● **What to produce**
Find the word "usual" below. Copy each line that has it.

● **Source records**
------------------------------------------------
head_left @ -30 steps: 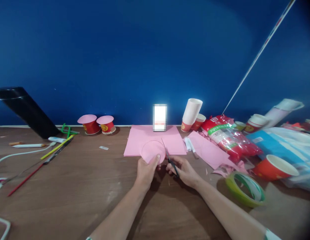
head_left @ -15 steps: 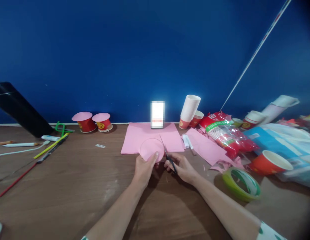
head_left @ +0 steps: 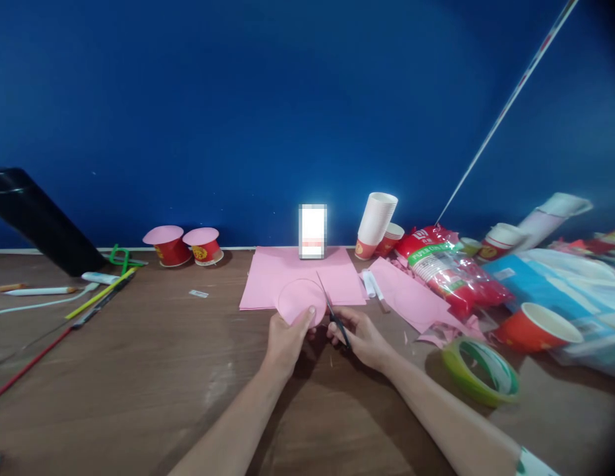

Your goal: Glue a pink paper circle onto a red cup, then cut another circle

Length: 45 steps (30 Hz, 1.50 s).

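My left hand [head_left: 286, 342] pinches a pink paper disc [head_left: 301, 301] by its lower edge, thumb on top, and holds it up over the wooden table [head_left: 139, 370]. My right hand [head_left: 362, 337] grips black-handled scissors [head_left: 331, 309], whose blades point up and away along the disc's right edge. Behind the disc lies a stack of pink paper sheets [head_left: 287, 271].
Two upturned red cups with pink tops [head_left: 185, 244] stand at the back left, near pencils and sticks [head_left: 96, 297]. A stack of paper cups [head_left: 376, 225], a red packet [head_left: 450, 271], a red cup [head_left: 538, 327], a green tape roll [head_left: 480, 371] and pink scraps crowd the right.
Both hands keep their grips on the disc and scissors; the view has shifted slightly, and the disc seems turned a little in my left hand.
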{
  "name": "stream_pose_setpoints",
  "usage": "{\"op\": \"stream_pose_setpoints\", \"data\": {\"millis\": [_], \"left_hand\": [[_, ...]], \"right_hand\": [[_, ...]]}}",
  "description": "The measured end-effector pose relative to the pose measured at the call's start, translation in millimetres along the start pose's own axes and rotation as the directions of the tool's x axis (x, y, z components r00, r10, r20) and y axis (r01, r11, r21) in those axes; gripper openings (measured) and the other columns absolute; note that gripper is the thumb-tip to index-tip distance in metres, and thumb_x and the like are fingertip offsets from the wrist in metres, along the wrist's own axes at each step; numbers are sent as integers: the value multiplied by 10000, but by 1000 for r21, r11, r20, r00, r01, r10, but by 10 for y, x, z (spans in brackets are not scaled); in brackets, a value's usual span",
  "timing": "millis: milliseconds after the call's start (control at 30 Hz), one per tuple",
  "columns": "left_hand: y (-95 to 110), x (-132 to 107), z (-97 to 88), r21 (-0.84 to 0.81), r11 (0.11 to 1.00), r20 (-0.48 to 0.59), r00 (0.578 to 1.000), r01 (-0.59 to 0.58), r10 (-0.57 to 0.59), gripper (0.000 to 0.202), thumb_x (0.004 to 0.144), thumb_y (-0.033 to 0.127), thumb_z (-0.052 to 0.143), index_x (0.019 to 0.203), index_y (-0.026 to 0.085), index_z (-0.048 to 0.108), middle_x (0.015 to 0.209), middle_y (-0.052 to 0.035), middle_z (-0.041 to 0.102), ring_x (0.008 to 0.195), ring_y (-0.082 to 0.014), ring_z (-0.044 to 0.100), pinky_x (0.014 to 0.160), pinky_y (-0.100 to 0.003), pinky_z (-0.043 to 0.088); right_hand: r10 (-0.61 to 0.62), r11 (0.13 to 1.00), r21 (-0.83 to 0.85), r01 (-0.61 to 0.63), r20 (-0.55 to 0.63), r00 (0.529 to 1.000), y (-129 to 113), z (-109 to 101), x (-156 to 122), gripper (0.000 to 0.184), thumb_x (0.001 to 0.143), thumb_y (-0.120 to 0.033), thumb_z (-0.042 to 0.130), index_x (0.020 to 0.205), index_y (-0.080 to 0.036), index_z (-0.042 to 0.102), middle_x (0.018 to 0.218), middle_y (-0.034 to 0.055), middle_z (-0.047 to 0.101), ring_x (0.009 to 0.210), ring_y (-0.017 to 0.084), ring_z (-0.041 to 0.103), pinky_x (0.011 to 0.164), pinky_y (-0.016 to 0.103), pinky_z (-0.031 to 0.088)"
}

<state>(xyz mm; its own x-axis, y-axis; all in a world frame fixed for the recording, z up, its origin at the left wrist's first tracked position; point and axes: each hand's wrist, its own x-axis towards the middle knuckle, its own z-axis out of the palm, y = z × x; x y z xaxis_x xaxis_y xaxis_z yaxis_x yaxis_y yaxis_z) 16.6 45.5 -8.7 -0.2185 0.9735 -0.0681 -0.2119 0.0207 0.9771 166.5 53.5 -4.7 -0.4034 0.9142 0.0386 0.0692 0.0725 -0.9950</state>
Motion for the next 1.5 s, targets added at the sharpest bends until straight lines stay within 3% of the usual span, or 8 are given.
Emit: {"op": "stream_pose_setpoints", "data": {"millis": [300, 767, 1500], "left_hand": [[-16, 4, -6, -43, 999, 7, 1000, 1, -1, 279, 597, 347, 666, 646, 76, 621, 456, -9, 553, 401, -101, 480, 402, -213, 400], [-1, 0, -5, -12, 1000, 4, 1000, 4, -4, 270, 601, 347, 659, 595, 82, 615, 434, -9, 547, 394, -98, 475, 393, -208, 383], [-4, 1, 7, -54, 998, -5, 1000, 11, -11, 288, 586, 345, 669, 664, 70, 634, 459, -13, 562, 395, -104, 483, 400, -220, 397]], "right_hand": [[0, 1000, -30, 0, 0, 1000, 20, 0, 2, 316, 751, -343, 560, 989, -136, 551, 604, -27, 484, 510, 81, 449, 498, 203, 389], [7, 1000, -27, -7, -3, 1000, 33, -14, -8, 350, 739, -360, 572, 1010, -140, 548, 621, -19, 499, 510, 83, 452, 500, 208, 401], [6, 999, -53, -6, 0, 1000, -4, -2, -13, 366, 742, -388, 561, 1005, -135, 539, 616, -15, 503, 517, 87, 463, 504, 211, 399]]}}
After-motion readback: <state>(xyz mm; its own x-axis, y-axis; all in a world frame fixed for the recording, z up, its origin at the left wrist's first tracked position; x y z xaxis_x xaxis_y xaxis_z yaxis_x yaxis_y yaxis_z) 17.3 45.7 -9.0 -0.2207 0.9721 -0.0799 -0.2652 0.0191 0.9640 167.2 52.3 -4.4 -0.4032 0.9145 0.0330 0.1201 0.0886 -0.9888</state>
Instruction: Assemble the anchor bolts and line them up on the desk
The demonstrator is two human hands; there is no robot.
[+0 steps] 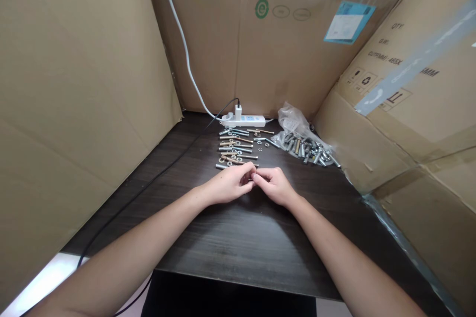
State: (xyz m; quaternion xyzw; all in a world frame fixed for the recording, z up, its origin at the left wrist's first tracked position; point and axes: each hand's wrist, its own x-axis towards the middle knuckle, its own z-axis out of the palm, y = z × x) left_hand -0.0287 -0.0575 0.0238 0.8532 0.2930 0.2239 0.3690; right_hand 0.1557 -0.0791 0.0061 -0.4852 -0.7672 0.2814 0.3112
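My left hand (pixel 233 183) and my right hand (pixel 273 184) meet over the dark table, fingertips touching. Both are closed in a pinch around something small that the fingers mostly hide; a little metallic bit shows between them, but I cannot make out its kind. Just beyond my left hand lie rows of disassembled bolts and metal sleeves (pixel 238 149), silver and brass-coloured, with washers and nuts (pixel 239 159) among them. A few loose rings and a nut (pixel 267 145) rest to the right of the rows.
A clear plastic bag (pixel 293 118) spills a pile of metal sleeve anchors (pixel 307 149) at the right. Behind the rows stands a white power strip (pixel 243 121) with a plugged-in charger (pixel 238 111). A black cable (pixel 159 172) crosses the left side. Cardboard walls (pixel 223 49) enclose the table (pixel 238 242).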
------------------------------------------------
● **Answer to this exercise**
  "description": "The measured end-effector pose relative to the pose measured at the call's start, translation in millimetres along the start pose's own axes and rotation as the directions of the tool's x axis (x, y, z components r00, r10, r20) and y axis (r01, r11, r21) in those axes; gripper openings (measured) and the other columns absolute; note that gripper is the thumb-tip to index-tip distance in metres, and thumb_x and the like are fingertip offsets from the wrist in metres, along the wrist's own axes at each step; numbers are sent as integers: the value multiplied by 10000, but by 1000 for r21, r11, r20, r00, r01, r10, but by 10 for y, x, z (spans in brackets are not scaled); in brackets, a value's usual span",
Motion for the next 1.5 s, targets added at the sharpest bends until straight lines stay within 3% of the usual span, or 8 are given.

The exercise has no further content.